Your task — No pictures go into the output, which should consist only of the lines from the first line of the data through the line with "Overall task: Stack", copied exactly.

━━ Available records

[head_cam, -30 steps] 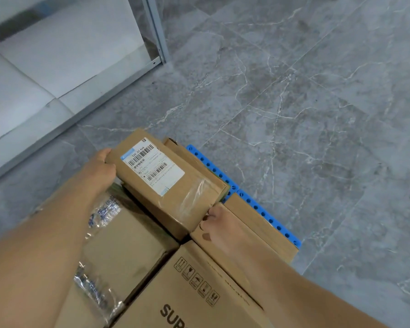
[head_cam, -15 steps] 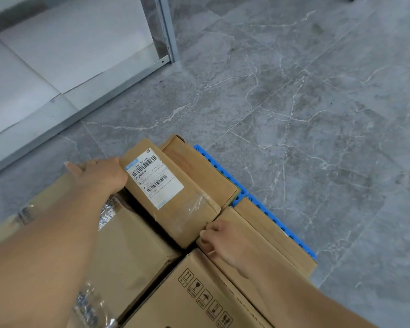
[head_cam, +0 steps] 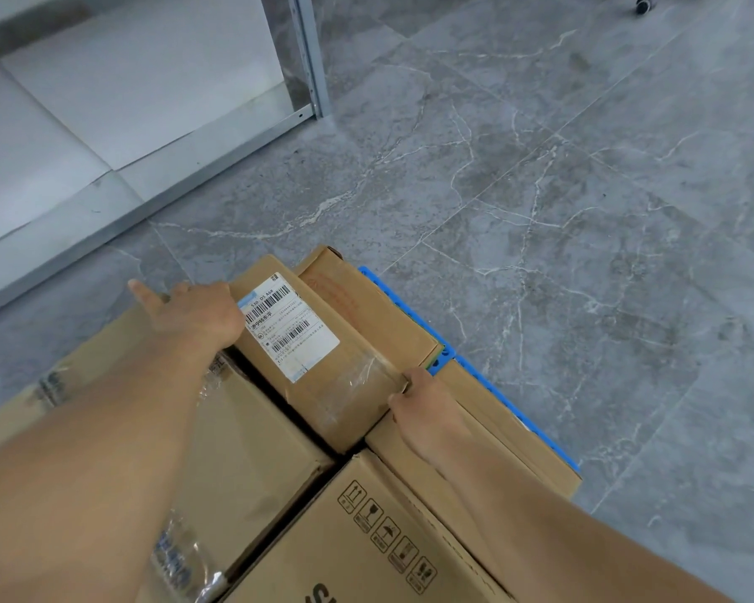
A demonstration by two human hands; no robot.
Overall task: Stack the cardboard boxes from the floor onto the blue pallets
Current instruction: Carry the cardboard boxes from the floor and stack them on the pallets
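We had the labelled box (head_cam: pixel 323 354) on the stack, left hand (head_cam: pixel 197 315) loose-fingered against its end. Right hand (head_cam: pixel 427 411) gripped its near corner. Pallet (head_cam: pixel 475 372) looked nearly full.

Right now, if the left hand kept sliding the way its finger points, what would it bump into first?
Probably nothing near: the left hand points up and left, off the labelled box, over bare floor. Beyond that comes the metal rack, though depth is hard to judge.

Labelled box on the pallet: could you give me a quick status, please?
Left hand at the labelled box's far-left end, fingers straight. Right hand pinching its near-right corner. Box wedged among other boxes on the blue pallet. Nothing in the way.
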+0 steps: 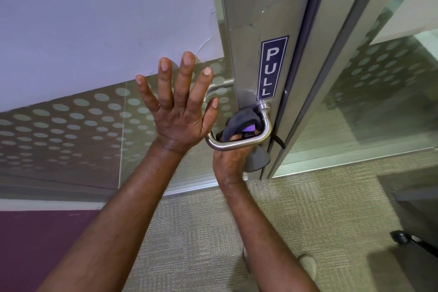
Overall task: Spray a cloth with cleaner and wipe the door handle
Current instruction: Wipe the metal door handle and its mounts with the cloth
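A curved steel door handle [266, 130] sticks out from the grey metal door frame, just below a blue PULL sticker [272, 67]. My right hand [231, 157] reaches up from under the handle and grips a grey cloth [239, 121] that is pushed through the handle's loop and pressed against the bar. More of the cloth hangs below the hand beside the frame. My left hand [179, 102] is spread flat with its fingers apart against the glass door panel, left of the handle, holding nothing. No spray bottle is in view.
The glass door panel [83, 125] carries a band of frosted dots. A second glass pane [384, 102] stands to the right of the frame. Beige carpet [308, 208] covers the floor, with a dark wheeled base [403, 237] at lower right and a shoe tip [308, 265] near it.
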`<state>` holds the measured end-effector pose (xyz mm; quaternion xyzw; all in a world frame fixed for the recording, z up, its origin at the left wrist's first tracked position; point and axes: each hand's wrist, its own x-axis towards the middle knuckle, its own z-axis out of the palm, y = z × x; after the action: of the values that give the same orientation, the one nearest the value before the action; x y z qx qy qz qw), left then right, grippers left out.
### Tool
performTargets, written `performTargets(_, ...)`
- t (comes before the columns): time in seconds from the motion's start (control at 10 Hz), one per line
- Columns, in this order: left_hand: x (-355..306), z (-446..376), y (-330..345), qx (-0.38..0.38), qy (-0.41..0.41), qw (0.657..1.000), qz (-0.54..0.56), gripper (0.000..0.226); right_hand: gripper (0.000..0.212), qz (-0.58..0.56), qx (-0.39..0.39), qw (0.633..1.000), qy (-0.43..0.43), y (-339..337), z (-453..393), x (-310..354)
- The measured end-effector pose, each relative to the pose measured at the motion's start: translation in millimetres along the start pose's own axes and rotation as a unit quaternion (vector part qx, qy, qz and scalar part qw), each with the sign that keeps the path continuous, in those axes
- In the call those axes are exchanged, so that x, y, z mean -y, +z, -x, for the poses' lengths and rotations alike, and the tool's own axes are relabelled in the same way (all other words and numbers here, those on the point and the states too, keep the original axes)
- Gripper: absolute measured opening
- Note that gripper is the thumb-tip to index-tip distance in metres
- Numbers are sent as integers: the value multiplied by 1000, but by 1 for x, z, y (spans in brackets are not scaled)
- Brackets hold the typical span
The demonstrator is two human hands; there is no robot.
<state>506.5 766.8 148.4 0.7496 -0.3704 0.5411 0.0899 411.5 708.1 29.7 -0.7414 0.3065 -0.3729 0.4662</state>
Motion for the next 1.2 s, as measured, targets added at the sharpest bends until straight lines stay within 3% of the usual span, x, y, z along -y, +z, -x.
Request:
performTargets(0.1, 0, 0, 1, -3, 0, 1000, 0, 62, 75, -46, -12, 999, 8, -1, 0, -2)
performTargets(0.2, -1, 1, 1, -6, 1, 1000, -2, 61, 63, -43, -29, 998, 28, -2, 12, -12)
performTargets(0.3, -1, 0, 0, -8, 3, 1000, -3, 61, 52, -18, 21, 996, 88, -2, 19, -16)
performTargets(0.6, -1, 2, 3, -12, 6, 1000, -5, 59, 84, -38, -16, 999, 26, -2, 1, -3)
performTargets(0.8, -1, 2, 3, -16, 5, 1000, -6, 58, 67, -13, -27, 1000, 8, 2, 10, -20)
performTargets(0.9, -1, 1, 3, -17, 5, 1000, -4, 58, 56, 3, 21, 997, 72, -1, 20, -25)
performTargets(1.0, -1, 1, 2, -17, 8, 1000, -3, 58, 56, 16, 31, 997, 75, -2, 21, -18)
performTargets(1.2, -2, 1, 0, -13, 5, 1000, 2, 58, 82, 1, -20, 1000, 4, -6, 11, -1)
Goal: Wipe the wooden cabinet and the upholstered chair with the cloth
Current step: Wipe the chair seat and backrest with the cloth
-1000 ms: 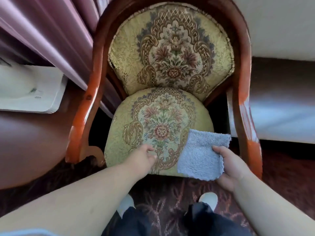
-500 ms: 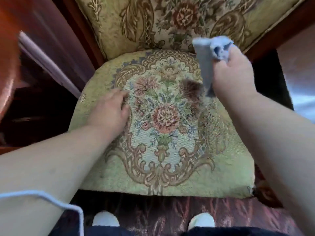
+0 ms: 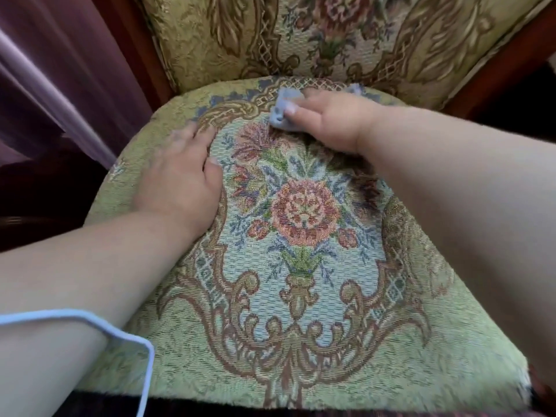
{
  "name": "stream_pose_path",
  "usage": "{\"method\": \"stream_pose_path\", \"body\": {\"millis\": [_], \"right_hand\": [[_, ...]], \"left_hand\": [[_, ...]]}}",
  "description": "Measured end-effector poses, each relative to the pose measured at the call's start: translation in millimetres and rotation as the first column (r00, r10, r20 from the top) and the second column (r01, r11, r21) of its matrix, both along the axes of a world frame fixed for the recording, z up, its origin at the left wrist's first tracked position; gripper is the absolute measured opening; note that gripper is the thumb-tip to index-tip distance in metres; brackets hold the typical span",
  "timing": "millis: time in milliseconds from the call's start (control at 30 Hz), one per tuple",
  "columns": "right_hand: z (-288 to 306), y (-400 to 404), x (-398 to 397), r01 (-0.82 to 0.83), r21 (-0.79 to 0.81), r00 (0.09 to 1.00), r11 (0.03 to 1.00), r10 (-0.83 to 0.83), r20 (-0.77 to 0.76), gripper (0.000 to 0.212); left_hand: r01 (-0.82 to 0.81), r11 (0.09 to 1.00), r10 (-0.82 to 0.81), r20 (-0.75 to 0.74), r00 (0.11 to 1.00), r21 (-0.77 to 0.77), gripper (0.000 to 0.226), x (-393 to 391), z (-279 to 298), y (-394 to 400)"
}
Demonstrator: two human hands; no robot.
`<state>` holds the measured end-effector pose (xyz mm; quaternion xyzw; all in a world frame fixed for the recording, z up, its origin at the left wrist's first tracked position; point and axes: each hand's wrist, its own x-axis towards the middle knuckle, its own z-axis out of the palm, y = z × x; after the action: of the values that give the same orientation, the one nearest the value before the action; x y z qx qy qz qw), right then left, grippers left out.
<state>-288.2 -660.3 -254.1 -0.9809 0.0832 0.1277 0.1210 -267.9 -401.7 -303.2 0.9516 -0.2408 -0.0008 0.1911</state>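
The upholstered chair fills the view: its yellow-green seat cushion [image 3: 301, 311] has a woven flower pattern, and the padded backrest [image 3: 331, 34] rises behind it. My right hand [image 3: 328, 121] presses a bunched blue-grey cloth [image 3: 282, 111] onto the back of the seat, near the backrest. Most of the cloth is hidden under the hand. My left hand [image 3: 183, 173] lies flat on the left part of the seat, fingers spread, holding nothing. No wooden cabinet is in view.
The chair's reddish-brown wooden frame [image 3: 141, 46] runs up both sides of the backrest. A purple curtain [image 3: 60, 70] hangs at the left. A dark patterned carpet [image 3: 210, 412] shows below the seat's front edge.
The view has closed in on the seat. My right hand brought the cloth down from in front of the backrest onto the seat. My left hand stays flat on the cushion's left side.
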Motion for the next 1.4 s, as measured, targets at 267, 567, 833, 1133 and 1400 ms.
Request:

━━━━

Expected answer —
[head_cam, -30 steps] 
[head_cam, -15 steps] 
[head_cam, +0 steps] 
A demonstration by two human hands; no robot.
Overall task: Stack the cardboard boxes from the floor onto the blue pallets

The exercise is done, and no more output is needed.